Сшитое сердце

22
18
20
22
24
26
28
30

До тех пор Фраскита, штопая, стремилась воспроизвести переплетение нитей ткани, воссоздать ее и так в этом преуспела, что работа становилась невидимой. Напрасно отец искал протертые места на коленях или в промежности своих штанов – они были как новые. Но после Страстной недели Фраските наскучило такое смирение, и она все чаще показывала свое искусство. Теперь простыни были усыпаны крохотными белыми цветочками, а на шрамах ткани, прикрывая соединенные края раны, замелькали еле заметные птички. Белым по белому, черным по черному – штопка дала ей возможность приобщиться к вышивке, и на материнских шалях появились розочки.

Только рукоделие и помогало Фраските устоять перед грозным искушением, перед шкатулкой, стоявшей в углу ее комнаты.

Тяжелый, черный, грубо сработанный куб ее ждал. Деревянную поверхность, покрытую патиной, так и тянуло погладить.

Углы шкатулки, конечно, обтерлись за века, но ни один жучок, ни один древоточец ни разу не позволил себе полакомиться ее темной плотью.

В первое время Фраскита садилась перед шкатулкой и часами ее разглядывала, пытаясь слиться с сумрачной материей, так в нее всматривалась, что вскоре знала каждый след от сучка. Она до того сосредоточивалась на этом предмете, что начинала кружиться голова.

Но шкатулка не поддавалась, шкатулка даже не приоткрывала свою тайну.

Теперь Фраскита могла выходить из своей комнаты когда ей заблагорассудится. Она бродила по окрестностям со своим маленьким стадом, а вернувшись домой, помогала матери по хозяйству, потом бралась за штопку и штопала усердно, стараясь забыть про шкатулку.

Поначалу Фраскита думала – ей ни за что не продержаться девять месяцев, не устоять перед неодолимым желанием открыть шкатулку. Не раз она уже готова была приподнять крышку, которую не охранял никакой замок. Но, подумав о матери, которая совершила эту ошибку до нее, отводила руку.

На десятое воскресенье после Пасхи Франсиска начала в кухне обучать ее действиям.

– Видишь ли, мелодию я знаю, а слова забыла. Я не могу прочитать эти молитвы, но каждая из тех, которым тебя научили, должна сопровождаться действиями, которые я тебе покажу.
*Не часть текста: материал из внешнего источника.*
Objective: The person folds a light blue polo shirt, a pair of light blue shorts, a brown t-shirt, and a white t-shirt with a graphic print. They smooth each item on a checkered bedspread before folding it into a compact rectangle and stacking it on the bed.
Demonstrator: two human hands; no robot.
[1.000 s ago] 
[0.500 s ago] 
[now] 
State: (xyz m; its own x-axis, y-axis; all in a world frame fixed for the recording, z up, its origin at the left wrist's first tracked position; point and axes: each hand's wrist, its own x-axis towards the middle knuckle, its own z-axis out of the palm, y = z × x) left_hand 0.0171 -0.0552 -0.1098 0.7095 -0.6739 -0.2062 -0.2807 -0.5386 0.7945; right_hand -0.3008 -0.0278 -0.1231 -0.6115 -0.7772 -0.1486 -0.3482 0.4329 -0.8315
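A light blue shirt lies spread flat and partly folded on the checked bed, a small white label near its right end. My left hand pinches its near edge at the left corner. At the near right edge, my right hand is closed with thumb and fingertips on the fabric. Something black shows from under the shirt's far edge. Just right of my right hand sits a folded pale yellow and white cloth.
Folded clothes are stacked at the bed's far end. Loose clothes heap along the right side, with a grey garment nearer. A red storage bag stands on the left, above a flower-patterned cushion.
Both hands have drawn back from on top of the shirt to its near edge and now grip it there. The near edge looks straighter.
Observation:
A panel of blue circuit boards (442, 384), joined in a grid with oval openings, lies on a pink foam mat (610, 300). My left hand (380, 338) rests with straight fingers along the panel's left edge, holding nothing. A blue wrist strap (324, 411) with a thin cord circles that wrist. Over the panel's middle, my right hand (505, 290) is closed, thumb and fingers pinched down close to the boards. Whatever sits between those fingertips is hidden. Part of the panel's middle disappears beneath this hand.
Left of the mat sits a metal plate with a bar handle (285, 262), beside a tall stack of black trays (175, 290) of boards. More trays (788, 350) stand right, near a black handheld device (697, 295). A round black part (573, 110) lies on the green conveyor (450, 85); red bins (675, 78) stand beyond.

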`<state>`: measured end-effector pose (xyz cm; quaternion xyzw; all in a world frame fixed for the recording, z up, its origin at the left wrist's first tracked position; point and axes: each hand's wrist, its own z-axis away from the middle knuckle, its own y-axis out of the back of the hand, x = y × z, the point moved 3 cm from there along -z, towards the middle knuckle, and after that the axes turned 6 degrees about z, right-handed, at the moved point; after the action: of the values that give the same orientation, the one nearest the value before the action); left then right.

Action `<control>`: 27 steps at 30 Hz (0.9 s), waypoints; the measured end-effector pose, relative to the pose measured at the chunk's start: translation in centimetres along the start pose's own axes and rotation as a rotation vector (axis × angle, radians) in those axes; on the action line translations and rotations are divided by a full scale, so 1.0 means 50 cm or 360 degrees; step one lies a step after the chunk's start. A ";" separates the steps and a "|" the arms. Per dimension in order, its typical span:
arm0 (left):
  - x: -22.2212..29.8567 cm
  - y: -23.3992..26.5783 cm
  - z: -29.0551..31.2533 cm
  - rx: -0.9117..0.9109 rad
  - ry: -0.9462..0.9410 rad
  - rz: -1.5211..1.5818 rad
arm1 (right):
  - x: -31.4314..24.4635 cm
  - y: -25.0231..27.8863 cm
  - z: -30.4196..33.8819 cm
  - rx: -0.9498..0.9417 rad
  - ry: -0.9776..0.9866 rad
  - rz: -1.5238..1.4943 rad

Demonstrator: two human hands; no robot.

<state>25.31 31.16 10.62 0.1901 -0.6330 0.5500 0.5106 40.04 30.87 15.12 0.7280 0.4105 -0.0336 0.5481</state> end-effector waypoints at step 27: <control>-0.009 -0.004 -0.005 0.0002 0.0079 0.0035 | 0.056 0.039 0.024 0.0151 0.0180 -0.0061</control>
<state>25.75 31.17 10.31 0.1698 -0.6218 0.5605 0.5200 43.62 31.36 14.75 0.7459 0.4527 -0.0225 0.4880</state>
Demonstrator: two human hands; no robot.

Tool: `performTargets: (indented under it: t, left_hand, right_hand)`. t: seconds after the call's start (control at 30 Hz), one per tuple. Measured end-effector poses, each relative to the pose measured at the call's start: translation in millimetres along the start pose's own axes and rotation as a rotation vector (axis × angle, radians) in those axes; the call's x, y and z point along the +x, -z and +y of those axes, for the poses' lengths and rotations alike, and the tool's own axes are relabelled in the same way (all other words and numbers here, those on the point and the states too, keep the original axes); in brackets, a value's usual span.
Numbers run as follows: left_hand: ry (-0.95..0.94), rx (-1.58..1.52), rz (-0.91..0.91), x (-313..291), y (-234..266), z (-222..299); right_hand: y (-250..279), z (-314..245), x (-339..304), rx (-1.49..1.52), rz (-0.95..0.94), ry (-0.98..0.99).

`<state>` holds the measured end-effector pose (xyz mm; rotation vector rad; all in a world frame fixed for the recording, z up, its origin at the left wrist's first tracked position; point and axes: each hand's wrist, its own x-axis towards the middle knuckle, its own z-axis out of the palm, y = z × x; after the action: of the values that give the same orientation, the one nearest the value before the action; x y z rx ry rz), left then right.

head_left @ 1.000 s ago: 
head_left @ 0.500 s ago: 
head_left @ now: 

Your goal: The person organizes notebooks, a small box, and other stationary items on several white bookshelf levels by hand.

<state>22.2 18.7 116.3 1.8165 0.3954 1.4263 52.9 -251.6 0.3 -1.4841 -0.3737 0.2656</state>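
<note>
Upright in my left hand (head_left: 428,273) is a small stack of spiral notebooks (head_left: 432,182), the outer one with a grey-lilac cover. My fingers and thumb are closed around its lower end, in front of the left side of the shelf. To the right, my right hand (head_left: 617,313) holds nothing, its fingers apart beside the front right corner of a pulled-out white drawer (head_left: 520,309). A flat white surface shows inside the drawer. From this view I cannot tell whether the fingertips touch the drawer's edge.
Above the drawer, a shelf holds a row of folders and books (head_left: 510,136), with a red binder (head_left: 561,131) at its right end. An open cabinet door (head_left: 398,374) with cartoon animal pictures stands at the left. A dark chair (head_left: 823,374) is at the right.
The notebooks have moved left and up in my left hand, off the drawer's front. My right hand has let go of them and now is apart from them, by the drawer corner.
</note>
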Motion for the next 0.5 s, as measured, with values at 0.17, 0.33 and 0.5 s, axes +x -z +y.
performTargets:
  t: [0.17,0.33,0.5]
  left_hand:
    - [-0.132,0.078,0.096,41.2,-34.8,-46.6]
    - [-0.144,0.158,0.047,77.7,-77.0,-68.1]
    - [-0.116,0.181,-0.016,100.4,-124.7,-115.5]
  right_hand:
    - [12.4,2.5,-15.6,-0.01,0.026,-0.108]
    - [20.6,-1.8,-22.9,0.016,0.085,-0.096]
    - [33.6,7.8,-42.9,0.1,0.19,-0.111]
Сегодня мы займемся carne cortada[1]. Для того чтобы лечить порезы, достаточно произносить заклинания, повторяя действия, которые я сейчас при тебе совершу.

Взяв два крупных белых яйца, она разбила их о край чашки, перемешала белок с желтком и вылила все это в чугунок.

– Да сними же ты их с огня, пока не подгорели! – забеспокоилась Фраскита.

– Они и должны подгореть, а когда совсем почернеют, пропитай тряпку оливковым маслом и собери на нее то, что останется от яиц. Чтобы порез зажил быстрее, ты должна вот так нарисовать на нем три креста.

И тут Фраскита, пристально смотревшая на мать, заметила, как за последнее время поседели ее волосы, как увяла кожа на руках. Она обнаружила, что ее мать стала старухой.

– Мама, как ты потеряла дар?

– Я получила ту самую шкатулку, когда мне было столько лет, сколько тебе сейчас. И за три месяца до конца испытания открыла ее, решив, что никто никогда об этом не узнает. Шкатулка была пуста, а я тут же забыла все молитвы, которые мне передали.

– Но кто же научил меня, если ты их забыла? Значит, это не твой голос я слышала среди могил?

– Нет. Когда я открыла шкатулку, мне показалось, что я открываю собственный череп. Все слова, запертые в нем несколько месяцев назад, разом вылетели. Я тут же опустила крышку. В голове у меня оставалась всего одна молитва третьей ночи, ты слышала ее от меня на кладбище. Мы потеряли ее на сто лет.

– А кто посвятил тебя?

– Моя мать. Я хочу попросить тебя об услуге. Спрячь эту шкатулку в надежном месте!